EXERCISE:
All that should come back is the lines of the data below from the one containing "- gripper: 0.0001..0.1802" to the one containing "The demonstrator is", inclusive, exactly as they stand.
(GIVEN INFORMATION Opens)
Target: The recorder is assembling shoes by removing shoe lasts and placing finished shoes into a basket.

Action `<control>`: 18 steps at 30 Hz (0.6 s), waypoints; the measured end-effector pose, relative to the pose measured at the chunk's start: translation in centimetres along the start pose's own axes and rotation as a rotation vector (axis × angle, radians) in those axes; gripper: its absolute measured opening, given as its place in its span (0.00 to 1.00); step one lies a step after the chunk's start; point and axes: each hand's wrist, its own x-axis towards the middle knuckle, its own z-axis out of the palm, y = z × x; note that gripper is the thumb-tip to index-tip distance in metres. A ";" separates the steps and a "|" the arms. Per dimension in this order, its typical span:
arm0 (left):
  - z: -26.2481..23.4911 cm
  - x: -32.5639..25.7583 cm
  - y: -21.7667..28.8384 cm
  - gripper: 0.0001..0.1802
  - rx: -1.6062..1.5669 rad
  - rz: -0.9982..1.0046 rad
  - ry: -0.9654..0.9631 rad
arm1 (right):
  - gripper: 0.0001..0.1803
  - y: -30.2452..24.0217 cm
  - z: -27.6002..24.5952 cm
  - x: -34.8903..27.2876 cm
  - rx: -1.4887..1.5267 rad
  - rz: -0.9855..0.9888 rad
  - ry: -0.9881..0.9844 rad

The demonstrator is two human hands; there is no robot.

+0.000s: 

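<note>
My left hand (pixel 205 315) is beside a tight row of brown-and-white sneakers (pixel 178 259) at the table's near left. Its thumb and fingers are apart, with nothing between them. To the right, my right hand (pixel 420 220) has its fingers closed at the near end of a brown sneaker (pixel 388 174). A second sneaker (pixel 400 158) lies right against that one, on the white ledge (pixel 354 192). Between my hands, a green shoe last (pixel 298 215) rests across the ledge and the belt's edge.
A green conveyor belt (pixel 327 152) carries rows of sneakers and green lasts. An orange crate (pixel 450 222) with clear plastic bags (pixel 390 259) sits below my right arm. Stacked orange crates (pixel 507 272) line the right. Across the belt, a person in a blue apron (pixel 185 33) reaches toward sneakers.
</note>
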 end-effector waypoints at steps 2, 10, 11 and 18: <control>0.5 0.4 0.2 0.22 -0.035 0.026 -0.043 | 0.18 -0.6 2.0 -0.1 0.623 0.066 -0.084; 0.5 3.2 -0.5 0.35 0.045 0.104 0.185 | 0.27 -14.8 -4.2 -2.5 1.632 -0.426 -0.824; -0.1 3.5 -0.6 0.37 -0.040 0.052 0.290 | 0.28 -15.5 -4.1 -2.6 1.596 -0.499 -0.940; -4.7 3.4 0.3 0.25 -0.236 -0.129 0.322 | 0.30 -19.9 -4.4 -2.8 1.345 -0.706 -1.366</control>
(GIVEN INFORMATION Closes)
EXERCISE RESULT:
  - gripper: 0.0001..0.1802
  - rx: -1.6062..1.5669 rad
  - rz: -0.9982..1.0046 rad
  - ry: -0.9654..0.9631 rad
arm1 (right):
  - gripper: 0.0001..0.1803
  - y: -30.2452..24.0217 cm
  - z: -27.6002..24.5952 cm
  - x: -34.8903..27.2876 cm
  - rx: -1.4887..1.5267 rad
  - rz: -0.9855..0.9888 rad
  - ry: -0.9881..0.9844 rad

The demonstrator is two human hands; there is no robot.

The requested output has now been given in full.